-- Opening Marker --

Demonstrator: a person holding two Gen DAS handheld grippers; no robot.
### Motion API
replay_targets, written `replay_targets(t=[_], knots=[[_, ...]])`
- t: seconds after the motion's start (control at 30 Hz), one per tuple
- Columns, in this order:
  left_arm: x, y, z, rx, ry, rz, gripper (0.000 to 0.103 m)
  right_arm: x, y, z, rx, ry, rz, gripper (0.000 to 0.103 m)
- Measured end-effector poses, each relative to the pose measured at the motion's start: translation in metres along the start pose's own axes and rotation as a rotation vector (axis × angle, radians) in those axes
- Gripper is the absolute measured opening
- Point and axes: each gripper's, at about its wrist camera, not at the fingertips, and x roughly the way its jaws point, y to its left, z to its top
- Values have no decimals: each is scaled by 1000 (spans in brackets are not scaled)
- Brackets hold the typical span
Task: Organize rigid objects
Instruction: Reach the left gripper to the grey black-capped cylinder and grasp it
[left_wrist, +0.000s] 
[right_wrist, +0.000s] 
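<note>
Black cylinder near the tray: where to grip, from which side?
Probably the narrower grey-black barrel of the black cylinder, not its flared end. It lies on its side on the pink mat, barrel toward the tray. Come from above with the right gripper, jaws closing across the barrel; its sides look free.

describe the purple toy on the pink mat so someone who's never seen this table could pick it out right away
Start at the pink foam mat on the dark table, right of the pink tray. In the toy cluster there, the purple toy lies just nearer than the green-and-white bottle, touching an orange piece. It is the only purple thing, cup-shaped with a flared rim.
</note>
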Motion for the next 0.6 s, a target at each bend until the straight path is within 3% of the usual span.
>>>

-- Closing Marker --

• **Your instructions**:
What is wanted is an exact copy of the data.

• **Result**:
Demonstrator: a person holding two Gen DAS handheld grippers; no robot.
### Motion API
replay_targets, written `replay_targets(t=[_], knots=[[_, ...]])`
- t: seconds after the motion's start (control at 30 Hz), one per tuple
- Columns, in this order:
  left_arm: x, y, z, rx, ry, rz, gripper (0.000 to 0.103 m)
  right_arm: x, y, z, rx, ry, rz, gripper (0.000 to 0.103 m)
- Measured end-effector poses, each relative to the pose measured at the motion's start: translation in metres along the start pose's own axes and rotation as a rotation vector (axis × angle, radians) in those axes
- Gripper is the absolute measured opening
- Point and axes: each gripper's, at about its wrist camera, not at the fingertips, and x roughly the way its jaws point, y to its left, z to its top
- Values have no decimals: each is scaled by 1000 (spans in brackets are not scaled)
- Brackets hold the typical span
Task: Organize rigid objects
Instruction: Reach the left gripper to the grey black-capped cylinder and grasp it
[left_wrist, +0.000s] 
[right_wrist, +0.000s] 
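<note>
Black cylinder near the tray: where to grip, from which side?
Probably the narrower grey-black barrel of the black cylinder, not its flared end. It lies on its side on the pink mat, barrel toward the tray. Come from above with the right gripper, jaws closing across the barrel; its sides look free.

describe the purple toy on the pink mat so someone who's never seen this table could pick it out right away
Start at the pink foam mat on the dark table, right of the pink tray. In the toy cluster there, the purple toy lies just nearer than the green-and-white bottle, touching an orange piece. It is the only purple thing, cup-shaped with a flared rim.
</note>
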Motion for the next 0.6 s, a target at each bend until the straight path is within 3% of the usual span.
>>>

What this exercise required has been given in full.